> _TASK PROMPT_
Set down exactly the lines below between the line holding "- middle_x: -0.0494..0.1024" and the line holding "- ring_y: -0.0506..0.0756", inclusive; no other line belongs in the answer.

> _SUPPLIED MATERIAL_

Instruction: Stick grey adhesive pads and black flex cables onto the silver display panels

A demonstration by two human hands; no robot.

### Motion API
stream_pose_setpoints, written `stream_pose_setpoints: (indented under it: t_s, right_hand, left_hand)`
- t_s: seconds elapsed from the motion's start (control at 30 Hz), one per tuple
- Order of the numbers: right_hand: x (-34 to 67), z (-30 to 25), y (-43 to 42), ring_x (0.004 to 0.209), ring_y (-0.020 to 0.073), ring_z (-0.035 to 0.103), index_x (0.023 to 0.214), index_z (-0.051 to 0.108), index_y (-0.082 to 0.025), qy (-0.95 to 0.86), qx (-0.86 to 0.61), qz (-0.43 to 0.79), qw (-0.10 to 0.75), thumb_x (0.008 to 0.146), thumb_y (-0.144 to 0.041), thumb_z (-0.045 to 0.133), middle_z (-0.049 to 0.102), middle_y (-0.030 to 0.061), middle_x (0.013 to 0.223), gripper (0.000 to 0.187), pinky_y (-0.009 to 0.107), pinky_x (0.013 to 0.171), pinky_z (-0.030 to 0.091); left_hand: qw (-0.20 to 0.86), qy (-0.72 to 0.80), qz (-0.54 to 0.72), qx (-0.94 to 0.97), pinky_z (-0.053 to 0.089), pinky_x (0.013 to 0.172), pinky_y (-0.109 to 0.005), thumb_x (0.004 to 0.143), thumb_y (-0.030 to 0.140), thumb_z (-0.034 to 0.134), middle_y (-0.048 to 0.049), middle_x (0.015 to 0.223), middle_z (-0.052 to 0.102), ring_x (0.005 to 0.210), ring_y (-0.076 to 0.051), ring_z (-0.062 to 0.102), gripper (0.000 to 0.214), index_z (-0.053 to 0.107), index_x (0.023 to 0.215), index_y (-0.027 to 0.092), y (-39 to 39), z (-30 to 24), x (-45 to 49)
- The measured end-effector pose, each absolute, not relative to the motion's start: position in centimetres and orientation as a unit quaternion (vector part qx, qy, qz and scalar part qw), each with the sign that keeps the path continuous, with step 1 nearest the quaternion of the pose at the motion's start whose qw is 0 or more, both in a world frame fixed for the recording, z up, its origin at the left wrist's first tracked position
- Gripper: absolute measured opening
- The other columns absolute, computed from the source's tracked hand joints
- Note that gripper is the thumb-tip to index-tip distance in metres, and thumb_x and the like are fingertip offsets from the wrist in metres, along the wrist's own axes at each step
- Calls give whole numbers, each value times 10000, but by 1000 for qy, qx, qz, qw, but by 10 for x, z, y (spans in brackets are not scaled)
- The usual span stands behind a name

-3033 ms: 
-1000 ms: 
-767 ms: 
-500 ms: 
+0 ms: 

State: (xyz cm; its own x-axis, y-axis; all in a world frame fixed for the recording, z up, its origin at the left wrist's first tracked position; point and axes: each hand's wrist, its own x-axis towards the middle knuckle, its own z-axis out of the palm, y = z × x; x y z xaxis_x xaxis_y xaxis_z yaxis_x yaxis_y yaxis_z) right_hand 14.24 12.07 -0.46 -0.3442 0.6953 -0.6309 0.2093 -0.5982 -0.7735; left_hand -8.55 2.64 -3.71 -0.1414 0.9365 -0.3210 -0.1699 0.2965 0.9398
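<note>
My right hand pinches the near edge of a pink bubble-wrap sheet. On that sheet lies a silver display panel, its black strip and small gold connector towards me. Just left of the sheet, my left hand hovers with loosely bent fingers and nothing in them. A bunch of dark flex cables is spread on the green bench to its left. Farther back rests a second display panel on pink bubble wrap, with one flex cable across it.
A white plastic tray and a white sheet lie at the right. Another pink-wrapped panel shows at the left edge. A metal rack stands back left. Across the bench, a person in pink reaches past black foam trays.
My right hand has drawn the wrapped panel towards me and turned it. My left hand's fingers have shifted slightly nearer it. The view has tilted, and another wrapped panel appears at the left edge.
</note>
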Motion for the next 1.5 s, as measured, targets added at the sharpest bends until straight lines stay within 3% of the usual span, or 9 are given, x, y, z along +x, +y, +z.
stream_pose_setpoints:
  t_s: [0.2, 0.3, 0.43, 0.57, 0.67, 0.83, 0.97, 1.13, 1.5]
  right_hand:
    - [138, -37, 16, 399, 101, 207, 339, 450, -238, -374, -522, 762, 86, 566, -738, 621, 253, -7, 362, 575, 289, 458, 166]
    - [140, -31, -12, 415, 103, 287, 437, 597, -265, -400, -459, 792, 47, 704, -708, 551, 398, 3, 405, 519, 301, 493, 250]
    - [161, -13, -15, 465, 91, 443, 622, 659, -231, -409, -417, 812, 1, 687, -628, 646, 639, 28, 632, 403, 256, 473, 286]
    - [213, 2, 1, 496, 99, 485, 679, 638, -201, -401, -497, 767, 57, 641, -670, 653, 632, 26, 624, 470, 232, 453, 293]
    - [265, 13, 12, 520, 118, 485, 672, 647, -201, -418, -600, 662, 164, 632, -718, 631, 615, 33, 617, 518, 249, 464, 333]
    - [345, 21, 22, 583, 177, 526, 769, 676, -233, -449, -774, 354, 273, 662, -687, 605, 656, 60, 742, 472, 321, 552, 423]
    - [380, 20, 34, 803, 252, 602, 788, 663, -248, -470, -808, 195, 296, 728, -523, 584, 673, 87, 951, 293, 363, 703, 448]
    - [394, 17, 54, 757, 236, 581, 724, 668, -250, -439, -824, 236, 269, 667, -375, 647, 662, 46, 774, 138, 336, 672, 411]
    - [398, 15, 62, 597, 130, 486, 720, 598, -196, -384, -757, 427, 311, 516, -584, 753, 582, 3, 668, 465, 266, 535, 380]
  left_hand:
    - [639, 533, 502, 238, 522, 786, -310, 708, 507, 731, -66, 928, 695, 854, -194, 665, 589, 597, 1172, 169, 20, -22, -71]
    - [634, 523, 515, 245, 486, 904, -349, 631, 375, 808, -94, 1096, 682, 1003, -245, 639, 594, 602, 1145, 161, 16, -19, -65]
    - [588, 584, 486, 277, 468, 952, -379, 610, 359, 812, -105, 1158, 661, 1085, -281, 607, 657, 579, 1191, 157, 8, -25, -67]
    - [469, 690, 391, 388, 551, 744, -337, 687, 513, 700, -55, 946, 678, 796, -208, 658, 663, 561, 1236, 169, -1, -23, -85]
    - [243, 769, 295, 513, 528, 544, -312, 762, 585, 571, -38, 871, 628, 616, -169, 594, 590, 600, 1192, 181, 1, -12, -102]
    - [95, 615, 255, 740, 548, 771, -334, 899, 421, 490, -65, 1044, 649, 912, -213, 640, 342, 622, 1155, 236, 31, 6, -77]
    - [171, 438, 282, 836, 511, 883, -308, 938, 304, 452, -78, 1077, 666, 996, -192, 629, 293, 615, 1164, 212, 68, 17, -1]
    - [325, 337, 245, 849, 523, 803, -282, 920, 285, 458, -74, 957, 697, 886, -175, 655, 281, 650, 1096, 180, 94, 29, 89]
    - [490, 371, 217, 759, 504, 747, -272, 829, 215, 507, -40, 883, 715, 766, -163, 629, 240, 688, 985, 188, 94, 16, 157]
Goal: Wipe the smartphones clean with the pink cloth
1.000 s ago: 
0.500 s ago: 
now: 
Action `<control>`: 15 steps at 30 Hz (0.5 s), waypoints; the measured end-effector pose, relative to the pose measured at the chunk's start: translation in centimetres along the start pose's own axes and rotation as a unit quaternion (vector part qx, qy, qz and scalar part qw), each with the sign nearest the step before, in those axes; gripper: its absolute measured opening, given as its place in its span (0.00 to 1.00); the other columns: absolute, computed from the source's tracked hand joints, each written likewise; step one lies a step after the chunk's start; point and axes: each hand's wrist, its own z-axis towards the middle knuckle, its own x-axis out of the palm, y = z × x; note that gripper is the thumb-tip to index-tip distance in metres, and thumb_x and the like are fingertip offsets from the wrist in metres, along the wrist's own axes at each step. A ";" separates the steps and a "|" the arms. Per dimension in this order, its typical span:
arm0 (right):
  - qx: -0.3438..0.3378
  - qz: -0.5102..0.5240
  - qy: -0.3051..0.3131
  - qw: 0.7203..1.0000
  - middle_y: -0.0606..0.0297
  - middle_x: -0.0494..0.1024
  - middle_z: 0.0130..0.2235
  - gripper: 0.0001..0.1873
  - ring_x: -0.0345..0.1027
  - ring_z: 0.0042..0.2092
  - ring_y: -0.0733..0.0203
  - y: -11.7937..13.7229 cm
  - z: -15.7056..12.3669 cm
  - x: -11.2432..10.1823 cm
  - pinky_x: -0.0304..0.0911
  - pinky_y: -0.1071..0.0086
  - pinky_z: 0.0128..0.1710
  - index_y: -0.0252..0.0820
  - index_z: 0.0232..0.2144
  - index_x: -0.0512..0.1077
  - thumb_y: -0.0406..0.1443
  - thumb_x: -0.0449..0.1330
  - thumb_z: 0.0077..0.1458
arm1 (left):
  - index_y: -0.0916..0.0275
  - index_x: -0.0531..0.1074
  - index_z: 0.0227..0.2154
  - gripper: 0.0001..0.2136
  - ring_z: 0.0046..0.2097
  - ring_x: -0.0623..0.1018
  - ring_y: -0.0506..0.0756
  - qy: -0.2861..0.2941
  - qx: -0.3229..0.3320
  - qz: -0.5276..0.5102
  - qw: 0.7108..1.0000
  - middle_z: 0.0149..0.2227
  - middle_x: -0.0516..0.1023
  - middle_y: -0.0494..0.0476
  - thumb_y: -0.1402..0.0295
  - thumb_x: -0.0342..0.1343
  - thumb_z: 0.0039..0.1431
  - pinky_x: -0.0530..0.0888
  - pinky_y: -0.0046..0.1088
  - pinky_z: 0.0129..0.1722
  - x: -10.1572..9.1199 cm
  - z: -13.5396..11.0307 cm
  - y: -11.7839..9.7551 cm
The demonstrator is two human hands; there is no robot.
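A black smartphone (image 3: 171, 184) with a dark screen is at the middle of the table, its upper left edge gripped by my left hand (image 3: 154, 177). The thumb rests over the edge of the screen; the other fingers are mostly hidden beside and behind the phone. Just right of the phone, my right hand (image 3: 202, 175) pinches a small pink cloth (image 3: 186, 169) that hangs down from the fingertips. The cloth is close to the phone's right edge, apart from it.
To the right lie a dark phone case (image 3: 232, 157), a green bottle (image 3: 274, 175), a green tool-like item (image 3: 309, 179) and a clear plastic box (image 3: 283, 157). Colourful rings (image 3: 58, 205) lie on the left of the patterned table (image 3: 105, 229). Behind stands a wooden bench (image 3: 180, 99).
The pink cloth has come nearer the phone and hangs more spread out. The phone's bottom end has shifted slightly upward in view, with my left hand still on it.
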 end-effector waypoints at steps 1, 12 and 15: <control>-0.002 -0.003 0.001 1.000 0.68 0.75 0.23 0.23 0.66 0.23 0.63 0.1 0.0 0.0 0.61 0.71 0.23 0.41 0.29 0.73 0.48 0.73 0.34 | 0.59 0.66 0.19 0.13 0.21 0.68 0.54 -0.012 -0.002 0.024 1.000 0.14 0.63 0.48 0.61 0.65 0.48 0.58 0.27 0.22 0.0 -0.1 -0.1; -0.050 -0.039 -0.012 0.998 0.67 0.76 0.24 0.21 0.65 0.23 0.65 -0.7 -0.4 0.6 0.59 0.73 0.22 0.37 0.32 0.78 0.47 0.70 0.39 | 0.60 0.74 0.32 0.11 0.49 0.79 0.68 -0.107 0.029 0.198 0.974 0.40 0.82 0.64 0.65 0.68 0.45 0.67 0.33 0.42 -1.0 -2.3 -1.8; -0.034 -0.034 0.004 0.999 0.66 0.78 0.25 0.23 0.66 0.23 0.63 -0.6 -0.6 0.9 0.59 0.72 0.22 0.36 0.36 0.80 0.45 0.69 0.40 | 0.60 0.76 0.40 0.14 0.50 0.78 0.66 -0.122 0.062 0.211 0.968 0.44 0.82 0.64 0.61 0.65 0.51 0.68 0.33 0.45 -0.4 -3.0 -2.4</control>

> _ANSWER TO THE PROBLEM_
  - middle_x: -0.0494..0.1024
  - middle_z: 0.0130..0.2235
  - gripper: 0.0001..0.1873
  - ring_x: -0.0345..0.1027
  - ring_z: 0.0042..0.2092
  - ring_y: -0.0733..0.0203
  - y: -11.7937..13.7229 cm
  - z: -15.7056..12.3669 cm
  - x: -11.2432..10.1823 cm
  - pinky_x: -0.0304..0.0911
  - pinky_y: -0.1071..0.0086
  - pinky_z: 0.0128..0.1710
  - index_y: -0.0252..0.0820
  - index_z: 0.0232..0.2144
  - index_x: -0.0512..0.1077
  - thumb_y: -0.0406..0.1443
  - thumb_x: -0.0449..0.1330
  - thumb_z: 0.0077..0.1458
arm1 (left):
  - index_y: -0.0916..0.0275
  - index_x: -0.0531..0.1074
  - index_z: 0.0227..0.2154
  - gripper: 0.0001..0.2136
  - ring_z: 0.0046..0.2097
  - ring_x: -0.0623..0.1018
  - ring_y: -0.0506..0.0756

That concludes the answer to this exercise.